“Me refugio a la sombra de tus alas mientras pasa la calamidad” (Sal 56,2).
Puede acontecer en nuestra vida que nuestro Padre Celestial permita situaciones que difícilmente podemos cambiar con nuestros propios esfuerzos, y nos sentimos impotentes, como a merced de ellas.
Recordemos que Jesús mismo evadió ciertas situaciones y se escondió. Ciertamente no es una reacción determinada por un miedo abrumador, sino por una sabia apreciación de la situación.

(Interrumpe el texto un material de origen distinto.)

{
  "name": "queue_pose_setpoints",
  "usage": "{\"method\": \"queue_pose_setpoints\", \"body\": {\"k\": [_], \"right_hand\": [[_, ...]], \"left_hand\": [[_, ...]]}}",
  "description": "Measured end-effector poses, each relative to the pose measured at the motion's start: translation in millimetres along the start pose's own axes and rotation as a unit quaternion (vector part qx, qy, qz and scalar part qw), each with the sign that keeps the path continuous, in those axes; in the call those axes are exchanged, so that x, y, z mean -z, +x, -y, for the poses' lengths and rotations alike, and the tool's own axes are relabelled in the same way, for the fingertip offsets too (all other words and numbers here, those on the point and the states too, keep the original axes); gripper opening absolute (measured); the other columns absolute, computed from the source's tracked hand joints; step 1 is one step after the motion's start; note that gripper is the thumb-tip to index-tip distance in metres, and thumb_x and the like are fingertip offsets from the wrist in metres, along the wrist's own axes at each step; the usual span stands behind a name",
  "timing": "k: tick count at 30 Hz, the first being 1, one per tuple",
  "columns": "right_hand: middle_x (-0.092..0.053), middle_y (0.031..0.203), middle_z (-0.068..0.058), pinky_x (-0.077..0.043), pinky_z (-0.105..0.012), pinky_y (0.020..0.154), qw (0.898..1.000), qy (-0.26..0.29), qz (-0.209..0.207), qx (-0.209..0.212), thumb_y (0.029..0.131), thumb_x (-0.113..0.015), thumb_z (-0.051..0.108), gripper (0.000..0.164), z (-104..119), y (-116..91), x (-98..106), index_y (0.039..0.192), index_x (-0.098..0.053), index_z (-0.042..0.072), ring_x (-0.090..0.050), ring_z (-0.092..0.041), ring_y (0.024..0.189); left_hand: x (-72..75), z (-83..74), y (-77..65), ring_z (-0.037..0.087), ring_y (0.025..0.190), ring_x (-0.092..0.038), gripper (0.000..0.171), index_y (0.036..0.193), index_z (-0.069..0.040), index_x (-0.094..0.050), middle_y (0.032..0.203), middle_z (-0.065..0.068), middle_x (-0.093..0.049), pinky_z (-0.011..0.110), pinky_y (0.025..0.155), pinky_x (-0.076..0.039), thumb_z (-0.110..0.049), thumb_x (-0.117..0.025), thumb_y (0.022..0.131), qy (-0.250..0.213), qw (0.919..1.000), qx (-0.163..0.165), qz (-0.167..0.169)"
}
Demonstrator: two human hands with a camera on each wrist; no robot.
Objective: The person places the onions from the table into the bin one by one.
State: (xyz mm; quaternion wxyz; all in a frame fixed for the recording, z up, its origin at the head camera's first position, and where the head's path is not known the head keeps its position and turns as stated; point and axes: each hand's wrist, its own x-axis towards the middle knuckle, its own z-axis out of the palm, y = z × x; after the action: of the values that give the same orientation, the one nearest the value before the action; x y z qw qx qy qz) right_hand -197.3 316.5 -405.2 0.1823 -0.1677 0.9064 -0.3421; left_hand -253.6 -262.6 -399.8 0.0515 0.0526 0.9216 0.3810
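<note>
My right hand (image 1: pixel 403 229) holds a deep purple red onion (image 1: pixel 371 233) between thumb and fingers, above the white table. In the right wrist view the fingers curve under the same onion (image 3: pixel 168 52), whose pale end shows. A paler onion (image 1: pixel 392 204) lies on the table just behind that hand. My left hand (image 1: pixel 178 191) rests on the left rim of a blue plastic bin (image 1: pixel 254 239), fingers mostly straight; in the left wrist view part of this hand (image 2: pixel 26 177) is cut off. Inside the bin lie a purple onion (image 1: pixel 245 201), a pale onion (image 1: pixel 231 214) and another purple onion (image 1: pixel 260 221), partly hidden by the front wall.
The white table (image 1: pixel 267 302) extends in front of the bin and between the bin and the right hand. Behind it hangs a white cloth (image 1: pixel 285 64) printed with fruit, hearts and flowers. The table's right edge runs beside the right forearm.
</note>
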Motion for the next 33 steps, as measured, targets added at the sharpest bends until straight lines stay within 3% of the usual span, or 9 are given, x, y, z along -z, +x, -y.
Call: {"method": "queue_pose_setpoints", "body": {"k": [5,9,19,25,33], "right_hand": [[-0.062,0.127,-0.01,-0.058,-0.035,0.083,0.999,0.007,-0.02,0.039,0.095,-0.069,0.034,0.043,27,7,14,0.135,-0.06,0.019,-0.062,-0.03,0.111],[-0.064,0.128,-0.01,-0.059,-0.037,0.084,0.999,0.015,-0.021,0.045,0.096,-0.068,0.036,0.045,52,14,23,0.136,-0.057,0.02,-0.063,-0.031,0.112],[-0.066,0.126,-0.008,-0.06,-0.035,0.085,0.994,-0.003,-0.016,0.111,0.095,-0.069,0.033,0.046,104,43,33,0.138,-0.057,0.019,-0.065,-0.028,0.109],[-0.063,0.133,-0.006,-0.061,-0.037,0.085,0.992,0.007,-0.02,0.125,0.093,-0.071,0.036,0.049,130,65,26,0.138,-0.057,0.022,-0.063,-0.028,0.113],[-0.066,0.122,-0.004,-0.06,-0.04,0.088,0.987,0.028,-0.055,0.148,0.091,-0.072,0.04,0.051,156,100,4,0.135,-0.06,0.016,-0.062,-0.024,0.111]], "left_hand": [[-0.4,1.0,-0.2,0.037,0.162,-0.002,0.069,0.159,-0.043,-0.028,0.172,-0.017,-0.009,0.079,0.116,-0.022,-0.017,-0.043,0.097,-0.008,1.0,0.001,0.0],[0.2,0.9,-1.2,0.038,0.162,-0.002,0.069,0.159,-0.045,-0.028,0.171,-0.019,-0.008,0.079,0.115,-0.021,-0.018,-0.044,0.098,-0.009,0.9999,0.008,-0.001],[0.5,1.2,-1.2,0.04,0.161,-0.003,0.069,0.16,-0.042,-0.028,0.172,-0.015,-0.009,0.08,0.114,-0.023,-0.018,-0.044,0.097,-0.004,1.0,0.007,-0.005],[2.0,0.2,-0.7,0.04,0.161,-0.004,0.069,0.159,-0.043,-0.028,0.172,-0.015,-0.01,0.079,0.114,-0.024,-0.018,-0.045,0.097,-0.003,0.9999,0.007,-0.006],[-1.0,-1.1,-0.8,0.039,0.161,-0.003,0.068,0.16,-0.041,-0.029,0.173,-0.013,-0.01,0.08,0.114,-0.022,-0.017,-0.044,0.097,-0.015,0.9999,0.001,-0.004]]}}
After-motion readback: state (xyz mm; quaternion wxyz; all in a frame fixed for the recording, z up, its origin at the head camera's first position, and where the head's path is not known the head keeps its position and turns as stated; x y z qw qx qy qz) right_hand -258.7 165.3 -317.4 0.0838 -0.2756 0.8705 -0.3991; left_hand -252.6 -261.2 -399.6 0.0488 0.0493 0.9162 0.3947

En efecto, si interiorizamos las palabras del salmo, no hay situaciones sin salida, aunque nos parezcan así, porque siempre podemos refugiarnos en nuestro Padre, a la sombra de sus alas. Allí, en la intimidad con Él, podemos exponerle toda nuestra inquietud y preocupación, los peligros que nos acechan –ya sean reales o temidos–, la imposibilidad de cambiar por nosotros mismos la situación e incluso la impotencia que podamos sentir.
Nuestro Padre nos cobijará bajo sus alas y cuidará de nosotros. En Él siempre estamos a salvo, pase lo que pase. Él nos fortalecerá y consolará interiormente y nos hará comprender que la calamidad pasará. Entonces nos corresponde a nosotros saber esperar hasta que llegue el momento y no precipitarnos con nuestras propias fuerzas. Tampoco debemos pensar que sería cobardía refugiarnos a la sombra de las alas del Padre. Antes bien, es parte del realismo de la vida. La meta de un discípulo de Cristo no es el heroísmo, sino la santidad. El hecho de que también se puedan realizar actos heroicos en el camino de la santidad es añadidura, por así decir.
Lo esencial es que sepamos dónde refugiarnos cuando una desgracia nos amenaza, y que no caigamos en desesperación. Bajo la sombra de las alas de nuestro Padre, la calamidad pasará.